Friday, 2 May 2025

Special Guest Blogger: Bert Trautmann

In the 1930's us Germans were not very popular, especially in Britain which ironically is where i ended up and was hailed a hero and even they agreed that German people could be goodies after all.
My story comes very much in four parts with the first being where i started out as a footballer for Blau und Weiss but that was interrupted when the 2nd World War started and I became a paratrooper in the German Army on the Eastern Front and won five medals including an Iron Cross First Class but when i was moved to France i was caught hiding in a barn by English soldiers and shipped to Lancashire and held as a prisoner of War until the war ended and i was offered to be repatriated back to Germany but why would i want to go back there, the place was a pile of rubble so I decided to stay and took a job as a farm worker and even picked up my football playing part-time as a goalkeeper for the local football team, St Helens.
Turned out I still had the old skills and I got spotted by Manchester City who signed me professionally for who i played for as a goalkeeper  but it was the 1956 FA Cup Final that changed everything.
We were playing Birmingham and at 3-1 up with 20 minutes to go I dived at the feet of the Birmingham striker and hurt my neck. The trainer came on, gave it a bit of a rub with a wet sponge and told me to carry on, which i did and made some vital saves to hold on and collect our winner’s medal from Prince Philip.
After the traditional dancing around and throwing the Cup around, my neck was still feeling sore so i went to the hospital and asked them to have a look and they said it was just a crick in the neck and sent me home.
Three days later it was still troubling me so i went back again and this time they X-rayed it which revealed I had dislocated five vertebrae in my neck and cracked two of them.
I carried on playing for Manchester City until 1964, making 545 appearances then went into Management with Stockport County and Burma on my CV and in 1997 was given the Order of Merit of the Federal Republic of Germany to go with my Iron Cross and received an honorary OBE for my work in Anglo-German relations but my legacy would be the only manager who could literally say to his players: 'You think your injured because your foot hurts?
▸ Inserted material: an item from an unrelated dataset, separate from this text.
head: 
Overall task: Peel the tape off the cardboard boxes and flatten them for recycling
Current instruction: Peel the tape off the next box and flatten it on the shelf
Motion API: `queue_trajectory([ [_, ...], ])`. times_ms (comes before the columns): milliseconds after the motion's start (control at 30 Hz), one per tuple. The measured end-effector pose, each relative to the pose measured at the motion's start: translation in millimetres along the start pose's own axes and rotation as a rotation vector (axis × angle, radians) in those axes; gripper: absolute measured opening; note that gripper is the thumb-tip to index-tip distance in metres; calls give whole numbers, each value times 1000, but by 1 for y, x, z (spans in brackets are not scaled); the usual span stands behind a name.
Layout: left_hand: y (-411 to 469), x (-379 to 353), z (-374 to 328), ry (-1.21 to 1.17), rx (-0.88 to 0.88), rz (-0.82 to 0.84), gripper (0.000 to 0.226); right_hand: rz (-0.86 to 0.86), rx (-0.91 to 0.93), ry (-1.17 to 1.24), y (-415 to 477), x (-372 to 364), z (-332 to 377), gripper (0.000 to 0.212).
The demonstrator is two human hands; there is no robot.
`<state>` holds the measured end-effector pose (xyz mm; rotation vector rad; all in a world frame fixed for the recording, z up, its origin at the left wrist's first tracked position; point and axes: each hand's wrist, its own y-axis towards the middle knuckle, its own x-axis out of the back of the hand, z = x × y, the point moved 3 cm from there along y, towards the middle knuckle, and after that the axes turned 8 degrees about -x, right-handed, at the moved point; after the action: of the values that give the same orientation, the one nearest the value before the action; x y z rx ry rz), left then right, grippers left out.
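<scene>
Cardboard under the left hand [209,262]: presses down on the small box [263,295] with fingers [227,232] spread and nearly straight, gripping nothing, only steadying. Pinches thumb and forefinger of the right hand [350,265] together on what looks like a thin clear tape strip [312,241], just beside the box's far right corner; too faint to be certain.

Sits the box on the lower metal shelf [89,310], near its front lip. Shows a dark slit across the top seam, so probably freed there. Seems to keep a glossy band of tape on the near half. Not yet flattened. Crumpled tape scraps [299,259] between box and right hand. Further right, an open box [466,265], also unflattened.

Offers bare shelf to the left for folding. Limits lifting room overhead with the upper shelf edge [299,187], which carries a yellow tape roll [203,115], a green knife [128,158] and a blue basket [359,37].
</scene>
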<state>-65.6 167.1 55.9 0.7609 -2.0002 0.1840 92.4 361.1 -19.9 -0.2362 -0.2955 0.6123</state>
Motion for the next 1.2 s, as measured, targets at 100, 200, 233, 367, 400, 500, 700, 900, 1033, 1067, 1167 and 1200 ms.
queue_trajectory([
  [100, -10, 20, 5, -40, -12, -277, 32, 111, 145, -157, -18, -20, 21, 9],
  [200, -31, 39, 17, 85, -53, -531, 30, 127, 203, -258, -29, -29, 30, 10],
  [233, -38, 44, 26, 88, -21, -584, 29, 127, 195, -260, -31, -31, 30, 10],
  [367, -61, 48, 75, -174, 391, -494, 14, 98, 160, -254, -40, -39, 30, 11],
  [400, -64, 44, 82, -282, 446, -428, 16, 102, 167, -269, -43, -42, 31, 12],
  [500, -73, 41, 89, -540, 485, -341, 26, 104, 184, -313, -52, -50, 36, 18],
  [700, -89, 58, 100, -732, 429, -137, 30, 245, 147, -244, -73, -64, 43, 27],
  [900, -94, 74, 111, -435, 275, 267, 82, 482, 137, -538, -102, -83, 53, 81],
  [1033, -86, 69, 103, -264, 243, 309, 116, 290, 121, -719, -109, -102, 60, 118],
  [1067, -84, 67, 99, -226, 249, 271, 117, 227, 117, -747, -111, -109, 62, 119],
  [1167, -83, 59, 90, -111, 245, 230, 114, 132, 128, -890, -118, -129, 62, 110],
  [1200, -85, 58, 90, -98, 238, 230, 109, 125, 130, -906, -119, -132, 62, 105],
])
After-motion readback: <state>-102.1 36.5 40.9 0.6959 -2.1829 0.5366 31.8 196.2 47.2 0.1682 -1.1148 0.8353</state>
I won't accept anything less than a broken neck'.

5 comments:

Anonymous said...

what a coincidence that all the comments work on these bullshit biographies... but often fail on political and economic topics... what a coincidence...

Anonymous said...

I know you are not that bright and seemingly growing dimmer but do I really have to explain to you for the 100th time?

Anonymous said...

a truthful explanation might be useful...

Anonymous said...

ah, sensai, it is the student's fault, not the teacher's fault...

Falling on a bruise said...

If the teacher explained something time and time again and the student still doesn't grasp it, that's on the student.